• _Activity_
Between the line containing "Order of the" and the line containing "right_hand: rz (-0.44" lies a run of lines; give that run again exactly, with both of those lines, and nothing else from the entries below.

** Opening Raw data block **

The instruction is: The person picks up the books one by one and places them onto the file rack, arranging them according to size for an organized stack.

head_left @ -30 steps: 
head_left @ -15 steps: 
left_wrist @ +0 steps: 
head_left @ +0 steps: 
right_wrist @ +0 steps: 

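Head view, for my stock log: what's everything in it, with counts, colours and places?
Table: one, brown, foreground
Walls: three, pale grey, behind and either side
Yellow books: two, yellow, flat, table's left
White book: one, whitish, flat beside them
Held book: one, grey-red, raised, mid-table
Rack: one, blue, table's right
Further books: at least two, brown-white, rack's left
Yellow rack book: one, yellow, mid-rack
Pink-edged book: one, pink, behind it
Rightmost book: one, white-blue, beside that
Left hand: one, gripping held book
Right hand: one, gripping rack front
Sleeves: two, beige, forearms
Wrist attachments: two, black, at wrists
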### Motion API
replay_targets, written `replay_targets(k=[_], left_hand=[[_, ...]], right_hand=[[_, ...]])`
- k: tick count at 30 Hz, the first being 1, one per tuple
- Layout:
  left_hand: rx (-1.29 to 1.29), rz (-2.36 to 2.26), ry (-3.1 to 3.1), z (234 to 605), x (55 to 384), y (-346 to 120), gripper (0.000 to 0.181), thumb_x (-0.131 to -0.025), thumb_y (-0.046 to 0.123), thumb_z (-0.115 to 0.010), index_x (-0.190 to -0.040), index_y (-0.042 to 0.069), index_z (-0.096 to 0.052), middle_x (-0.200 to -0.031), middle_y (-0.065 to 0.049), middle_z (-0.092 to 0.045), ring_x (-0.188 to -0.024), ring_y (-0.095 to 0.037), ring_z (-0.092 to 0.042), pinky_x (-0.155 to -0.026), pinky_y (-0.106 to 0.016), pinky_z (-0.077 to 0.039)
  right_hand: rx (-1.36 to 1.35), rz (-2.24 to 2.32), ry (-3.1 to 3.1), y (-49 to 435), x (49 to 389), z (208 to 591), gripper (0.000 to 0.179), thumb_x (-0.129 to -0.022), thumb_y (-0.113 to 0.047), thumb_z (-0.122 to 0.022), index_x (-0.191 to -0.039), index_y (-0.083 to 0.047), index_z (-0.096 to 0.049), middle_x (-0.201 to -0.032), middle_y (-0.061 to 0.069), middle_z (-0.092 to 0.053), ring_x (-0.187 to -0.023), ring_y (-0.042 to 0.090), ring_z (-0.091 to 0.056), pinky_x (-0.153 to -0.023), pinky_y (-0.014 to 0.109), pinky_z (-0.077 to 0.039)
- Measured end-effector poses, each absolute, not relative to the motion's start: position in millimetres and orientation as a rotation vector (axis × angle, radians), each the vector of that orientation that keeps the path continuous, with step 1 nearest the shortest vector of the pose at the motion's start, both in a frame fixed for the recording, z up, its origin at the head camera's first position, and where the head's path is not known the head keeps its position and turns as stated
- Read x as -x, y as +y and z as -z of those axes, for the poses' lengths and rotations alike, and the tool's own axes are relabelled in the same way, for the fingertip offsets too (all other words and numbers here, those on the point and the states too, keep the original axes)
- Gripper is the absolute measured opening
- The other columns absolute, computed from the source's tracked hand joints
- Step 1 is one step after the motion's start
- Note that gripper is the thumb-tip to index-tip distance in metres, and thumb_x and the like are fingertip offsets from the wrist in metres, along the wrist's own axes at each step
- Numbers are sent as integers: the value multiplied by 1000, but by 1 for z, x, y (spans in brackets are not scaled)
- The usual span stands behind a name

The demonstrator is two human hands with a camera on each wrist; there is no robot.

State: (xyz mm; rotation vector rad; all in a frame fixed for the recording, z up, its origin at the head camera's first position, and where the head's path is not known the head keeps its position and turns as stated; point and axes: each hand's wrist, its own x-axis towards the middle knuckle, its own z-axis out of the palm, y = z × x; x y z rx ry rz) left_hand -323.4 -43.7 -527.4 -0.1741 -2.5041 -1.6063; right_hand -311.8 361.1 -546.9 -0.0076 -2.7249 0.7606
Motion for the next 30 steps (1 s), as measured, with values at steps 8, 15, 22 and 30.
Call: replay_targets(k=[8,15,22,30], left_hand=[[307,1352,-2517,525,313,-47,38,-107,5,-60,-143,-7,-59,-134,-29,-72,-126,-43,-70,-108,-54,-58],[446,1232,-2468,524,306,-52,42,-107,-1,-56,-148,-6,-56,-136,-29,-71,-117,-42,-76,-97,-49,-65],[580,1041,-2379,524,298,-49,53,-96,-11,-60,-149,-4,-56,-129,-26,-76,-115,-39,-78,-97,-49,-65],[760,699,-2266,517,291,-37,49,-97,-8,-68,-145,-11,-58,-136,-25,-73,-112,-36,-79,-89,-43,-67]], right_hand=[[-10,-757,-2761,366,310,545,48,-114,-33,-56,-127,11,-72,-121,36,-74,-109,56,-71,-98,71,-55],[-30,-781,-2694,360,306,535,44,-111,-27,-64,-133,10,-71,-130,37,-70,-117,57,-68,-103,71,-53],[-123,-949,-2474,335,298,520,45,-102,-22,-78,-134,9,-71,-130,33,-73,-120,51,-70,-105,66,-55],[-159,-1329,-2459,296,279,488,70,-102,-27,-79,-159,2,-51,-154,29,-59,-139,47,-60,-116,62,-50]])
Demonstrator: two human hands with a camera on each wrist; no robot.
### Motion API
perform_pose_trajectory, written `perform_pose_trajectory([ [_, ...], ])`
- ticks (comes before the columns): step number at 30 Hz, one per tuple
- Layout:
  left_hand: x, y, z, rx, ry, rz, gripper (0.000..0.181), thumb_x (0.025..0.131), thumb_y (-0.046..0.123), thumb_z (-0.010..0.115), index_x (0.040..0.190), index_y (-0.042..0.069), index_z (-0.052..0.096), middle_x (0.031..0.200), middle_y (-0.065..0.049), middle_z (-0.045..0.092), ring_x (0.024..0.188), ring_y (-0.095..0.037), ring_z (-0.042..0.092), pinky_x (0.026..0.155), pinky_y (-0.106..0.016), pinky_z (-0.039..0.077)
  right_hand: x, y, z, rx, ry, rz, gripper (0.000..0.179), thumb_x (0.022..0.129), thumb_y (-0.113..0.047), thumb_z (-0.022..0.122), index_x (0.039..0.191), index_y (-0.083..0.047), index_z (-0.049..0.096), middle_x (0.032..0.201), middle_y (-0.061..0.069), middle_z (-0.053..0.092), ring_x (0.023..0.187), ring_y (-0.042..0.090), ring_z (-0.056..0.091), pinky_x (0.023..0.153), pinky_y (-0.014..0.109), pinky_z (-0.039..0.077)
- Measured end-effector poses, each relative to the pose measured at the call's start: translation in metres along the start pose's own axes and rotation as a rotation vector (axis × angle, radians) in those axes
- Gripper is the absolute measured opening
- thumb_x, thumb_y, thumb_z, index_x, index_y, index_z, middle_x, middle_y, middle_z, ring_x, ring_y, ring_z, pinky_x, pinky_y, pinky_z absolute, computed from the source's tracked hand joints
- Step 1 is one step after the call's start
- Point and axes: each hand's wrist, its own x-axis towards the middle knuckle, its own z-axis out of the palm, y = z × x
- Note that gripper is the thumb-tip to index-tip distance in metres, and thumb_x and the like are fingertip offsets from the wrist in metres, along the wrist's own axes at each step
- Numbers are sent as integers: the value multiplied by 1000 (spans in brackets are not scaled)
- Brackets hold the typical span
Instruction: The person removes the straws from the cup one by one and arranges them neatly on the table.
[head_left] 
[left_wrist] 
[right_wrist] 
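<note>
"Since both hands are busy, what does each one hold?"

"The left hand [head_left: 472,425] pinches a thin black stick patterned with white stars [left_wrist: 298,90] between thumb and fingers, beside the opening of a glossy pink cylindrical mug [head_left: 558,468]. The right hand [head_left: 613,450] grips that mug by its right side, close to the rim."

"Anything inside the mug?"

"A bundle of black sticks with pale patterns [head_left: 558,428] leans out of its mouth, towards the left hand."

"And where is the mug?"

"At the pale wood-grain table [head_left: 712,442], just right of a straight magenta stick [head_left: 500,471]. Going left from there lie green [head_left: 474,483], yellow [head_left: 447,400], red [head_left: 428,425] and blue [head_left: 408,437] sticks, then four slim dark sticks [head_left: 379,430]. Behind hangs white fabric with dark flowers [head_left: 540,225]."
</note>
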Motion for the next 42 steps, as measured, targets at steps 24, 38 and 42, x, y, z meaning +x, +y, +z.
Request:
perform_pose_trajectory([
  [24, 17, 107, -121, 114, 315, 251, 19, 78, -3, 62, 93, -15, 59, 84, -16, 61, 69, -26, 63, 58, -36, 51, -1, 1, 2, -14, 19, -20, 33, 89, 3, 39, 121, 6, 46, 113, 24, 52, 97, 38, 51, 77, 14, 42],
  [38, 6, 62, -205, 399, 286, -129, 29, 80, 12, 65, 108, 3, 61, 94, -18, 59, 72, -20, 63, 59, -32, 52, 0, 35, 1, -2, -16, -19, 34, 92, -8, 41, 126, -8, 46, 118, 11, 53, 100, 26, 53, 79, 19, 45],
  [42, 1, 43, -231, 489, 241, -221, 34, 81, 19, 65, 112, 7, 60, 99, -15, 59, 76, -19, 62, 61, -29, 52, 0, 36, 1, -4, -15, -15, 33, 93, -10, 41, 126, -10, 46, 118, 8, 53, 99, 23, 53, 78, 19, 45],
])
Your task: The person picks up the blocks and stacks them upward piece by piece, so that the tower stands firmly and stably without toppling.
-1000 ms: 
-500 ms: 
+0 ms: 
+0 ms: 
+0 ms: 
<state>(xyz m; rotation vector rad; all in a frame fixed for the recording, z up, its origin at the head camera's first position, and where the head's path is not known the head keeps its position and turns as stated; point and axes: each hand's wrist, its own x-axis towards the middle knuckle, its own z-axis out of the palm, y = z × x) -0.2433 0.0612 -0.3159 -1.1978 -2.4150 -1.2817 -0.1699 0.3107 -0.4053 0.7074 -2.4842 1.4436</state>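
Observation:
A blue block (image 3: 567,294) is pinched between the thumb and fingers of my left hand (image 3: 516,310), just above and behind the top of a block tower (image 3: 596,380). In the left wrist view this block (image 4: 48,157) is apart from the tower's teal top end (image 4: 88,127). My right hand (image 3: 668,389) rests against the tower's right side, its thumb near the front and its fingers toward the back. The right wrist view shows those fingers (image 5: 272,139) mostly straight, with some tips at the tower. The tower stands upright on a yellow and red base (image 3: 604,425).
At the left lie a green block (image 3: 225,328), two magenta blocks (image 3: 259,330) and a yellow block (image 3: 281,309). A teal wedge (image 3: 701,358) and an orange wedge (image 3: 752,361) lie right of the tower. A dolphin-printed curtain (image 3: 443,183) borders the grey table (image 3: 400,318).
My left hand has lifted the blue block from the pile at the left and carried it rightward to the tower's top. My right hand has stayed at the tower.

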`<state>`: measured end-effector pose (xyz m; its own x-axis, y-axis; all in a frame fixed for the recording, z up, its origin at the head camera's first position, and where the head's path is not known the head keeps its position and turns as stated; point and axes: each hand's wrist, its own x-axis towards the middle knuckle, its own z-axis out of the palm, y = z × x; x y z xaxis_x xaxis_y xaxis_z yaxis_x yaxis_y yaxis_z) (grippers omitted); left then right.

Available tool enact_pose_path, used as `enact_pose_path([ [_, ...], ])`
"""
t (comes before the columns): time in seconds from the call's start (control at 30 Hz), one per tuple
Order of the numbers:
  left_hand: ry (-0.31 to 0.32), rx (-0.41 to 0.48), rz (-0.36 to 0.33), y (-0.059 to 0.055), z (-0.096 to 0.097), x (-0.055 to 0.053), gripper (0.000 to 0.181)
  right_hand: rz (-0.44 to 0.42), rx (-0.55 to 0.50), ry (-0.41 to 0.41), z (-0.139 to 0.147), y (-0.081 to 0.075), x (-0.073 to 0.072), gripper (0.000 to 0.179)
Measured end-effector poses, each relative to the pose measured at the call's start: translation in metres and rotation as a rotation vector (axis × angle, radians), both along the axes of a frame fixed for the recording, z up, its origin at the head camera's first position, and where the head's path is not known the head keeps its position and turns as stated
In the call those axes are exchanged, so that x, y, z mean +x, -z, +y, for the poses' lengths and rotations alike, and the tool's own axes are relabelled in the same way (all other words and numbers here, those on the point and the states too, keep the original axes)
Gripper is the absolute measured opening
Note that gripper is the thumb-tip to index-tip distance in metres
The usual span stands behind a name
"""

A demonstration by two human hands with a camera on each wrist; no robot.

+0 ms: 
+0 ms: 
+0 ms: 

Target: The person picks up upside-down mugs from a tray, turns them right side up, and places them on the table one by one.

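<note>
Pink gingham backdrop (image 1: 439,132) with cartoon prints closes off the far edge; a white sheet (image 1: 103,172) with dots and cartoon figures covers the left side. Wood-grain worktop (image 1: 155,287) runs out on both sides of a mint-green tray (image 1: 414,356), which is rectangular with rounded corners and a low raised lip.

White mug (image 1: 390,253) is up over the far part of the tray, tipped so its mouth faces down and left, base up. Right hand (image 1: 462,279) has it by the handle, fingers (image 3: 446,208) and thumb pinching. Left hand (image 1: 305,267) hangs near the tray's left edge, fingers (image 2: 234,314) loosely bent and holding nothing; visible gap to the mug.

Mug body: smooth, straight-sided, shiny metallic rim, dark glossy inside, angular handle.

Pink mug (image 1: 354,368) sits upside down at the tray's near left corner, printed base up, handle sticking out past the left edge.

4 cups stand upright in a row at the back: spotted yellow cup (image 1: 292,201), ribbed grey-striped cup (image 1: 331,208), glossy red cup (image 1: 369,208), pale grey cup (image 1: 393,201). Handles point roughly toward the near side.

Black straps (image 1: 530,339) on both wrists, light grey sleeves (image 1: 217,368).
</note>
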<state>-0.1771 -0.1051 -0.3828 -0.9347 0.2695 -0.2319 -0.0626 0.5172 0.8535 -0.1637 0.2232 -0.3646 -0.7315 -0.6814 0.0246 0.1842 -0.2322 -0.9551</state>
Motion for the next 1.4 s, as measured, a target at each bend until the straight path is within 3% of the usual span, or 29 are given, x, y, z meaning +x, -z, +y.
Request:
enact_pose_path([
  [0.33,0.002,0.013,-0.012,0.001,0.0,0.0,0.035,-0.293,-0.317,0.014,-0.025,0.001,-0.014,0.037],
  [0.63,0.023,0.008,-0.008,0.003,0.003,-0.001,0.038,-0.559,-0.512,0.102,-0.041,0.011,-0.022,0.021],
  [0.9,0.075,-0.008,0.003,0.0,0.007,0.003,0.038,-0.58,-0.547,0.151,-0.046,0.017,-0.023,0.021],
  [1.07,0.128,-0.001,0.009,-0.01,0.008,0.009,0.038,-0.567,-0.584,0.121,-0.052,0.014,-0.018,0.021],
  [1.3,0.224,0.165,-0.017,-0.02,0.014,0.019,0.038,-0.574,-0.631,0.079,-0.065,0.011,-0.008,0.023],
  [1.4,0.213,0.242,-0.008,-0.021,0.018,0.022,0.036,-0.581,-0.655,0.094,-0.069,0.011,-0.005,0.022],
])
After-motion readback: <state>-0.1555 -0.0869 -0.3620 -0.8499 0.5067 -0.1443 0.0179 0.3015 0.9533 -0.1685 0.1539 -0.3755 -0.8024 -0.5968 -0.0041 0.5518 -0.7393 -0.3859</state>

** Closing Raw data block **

• _Answer section_
Order of the numbers:
  left_hand: ry (-0.31 to 0.32), rx (-0.41 to 0.48), rz (-0.36 to 0.33), y (-0.059 to 0.055), z (-0.096 to 0.097), x (-0.055 to 0.053), gripper (0.000 to 0.181)
  right_hand: rz (-0.44 to 0.42), rx (-0.55 to 0.50), ry (-0.41 to 0.41), z (-0.139 to 0.147), y (-0.081 to 0.075), x (-0.073 to 0.072), gripper (0.000 to 0.179)

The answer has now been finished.